Comment faire partager ses émotions avec des lecteurs qui n'ont encore rien vu, rien entendu, surtout lorsqu'il s'agit d'un interprète de musique classique ? Ce fut aisé pour Pascale qui me prêta simplement le DVD de David Fray dirigeant trois concertos de Bach (en la majeur BWV 1055, en fa mineur BWV 1056, en sol mineur BWV1058) depuis son piano tandis que Bruno Monsaingeon le filme comme il le fit dans le passé avec Yehudi Menuhin, Paul Tortelier, Nadia Boulanger, Piotr Anderszewski... Et évidemment Glenn Gould. C'est justement à ce pianiste incomparable que l'on associe le jeune David Fray. Et la comparaison est troublante.

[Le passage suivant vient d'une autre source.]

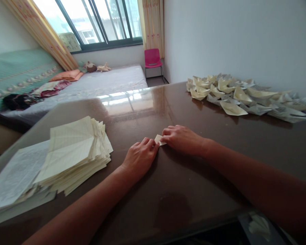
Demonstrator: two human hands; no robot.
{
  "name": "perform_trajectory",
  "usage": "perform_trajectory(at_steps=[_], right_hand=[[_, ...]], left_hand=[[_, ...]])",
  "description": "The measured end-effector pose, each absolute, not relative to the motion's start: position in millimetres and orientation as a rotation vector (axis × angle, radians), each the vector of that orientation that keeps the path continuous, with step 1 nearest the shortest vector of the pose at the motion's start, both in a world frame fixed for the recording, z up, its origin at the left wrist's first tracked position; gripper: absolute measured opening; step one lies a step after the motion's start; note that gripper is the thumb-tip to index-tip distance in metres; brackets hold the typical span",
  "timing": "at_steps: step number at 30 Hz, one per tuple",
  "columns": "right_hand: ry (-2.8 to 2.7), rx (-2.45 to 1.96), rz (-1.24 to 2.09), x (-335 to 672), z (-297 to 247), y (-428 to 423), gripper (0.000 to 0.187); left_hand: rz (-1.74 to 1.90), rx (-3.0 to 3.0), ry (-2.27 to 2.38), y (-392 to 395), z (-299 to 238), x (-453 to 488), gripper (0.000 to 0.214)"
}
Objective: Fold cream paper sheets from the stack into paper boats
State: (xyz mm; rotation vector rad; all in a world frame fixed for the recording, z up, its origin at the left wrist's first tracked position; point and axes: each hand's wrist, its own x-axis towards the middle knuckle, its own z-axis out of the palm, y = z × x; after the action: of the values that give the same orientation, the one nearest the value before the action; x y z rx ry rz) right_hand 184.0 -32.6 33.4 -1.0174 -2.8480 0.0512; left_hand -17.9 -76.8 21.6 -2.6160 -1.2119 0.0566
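A small folded piece of cream paper lies at the middle of the brown table, between my two hands. My left hand is closed on its left end, fingers bent and pressed together. From the other side my right hand pinches the right end, with the fingertips curled over the paper. Much of the folded paper is hidden under my fingers, so its full shape does not show.
A stack of cream paper sheets lies on the left, overlapping printed sheets. Many folded paper boats crowd the table's far right, near the wall. Beyond the table are a bed and a pink chair.
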Motion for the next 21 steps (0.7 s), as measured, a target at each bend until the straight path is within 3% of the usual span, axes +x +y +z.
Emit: perform_trajectory(at_steps=[8,21], right_hand=[[-2.980,-1.057,-0.014,184.3,45.0,-49.9,0.028],[-3.030,-1.226,-0.112,186.5,53.3,-56.7,0.020]], left_hand=[[0.098,-2.621,-1.203,-77.4,23.6,-16.0,0.030],[0.178,-2.597,-1.231,-79.5,31.8,-16.6,0.026]])
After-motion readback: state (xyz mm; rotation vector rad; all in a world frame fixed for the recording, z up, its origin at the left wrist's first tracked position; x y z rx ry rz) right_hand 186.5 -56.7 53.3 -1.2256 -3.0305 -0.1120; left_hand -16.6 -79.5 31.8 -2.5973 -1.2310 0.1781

Heureusement Fray s'en inspire sans le copier.


Plein d'entrain communicatif, faisant totalement corps avec la musique, visionnaire affuté, Fray possède aussi un jeu qui rappelle celui de Gould, varié et nuancé, coloré, militant. C'est la seconde fois en effet que Bach m'emporte au delà de ce que j'imaginais. Le travail de Monsaingeon transforme les répétitions en une vertigineuse leçon de musique, que ce soit avec la Deutsche Kammerphilarmonie de Brême ou chez Fray, seul à Paris. Le DVD publié par Virgin Classics / Medici Arts fin 2008 mérite bien son titre : Swing, Sing & Think (Swinguez, chantez et réfléchissez). Pourquoi les grands interprètes, de Granados à Gould, des Busch au Kronos, de Bruno Walter à Toscanini, me paraissent toujours swinguer comme des jazzmen ? Fray cherche sans cesse à se rapprocher du chant comme s'il était l'essence même de la musique et les instruments de l'orchestre une transposition outillée, comme le geste prolonge la pensée. Son approche intelligente de Bach lui laisse la liberté d'inventer, de se l'approprier, de le rendre vivant.
Que les filles (ou les garçons) ne rêvent pas, le jeune trentenaire beau comme un cœur est marié à à l'actrice italienne Chiara Muti, fille du célèbre chef d'orchestre Ricardo Muti qui s'est illustré récemment en mouchant Berlusconi en direct à la télévision italienne, et en musique ! Il y a d'ailleurs de la révolte chez le jeune pianiste et chef, un désir de s'affranchir de la partition sans la trahir. Chaque époque a proposé des interprétations différentes des classiques. Celle de David Fray porte la marque de son temps.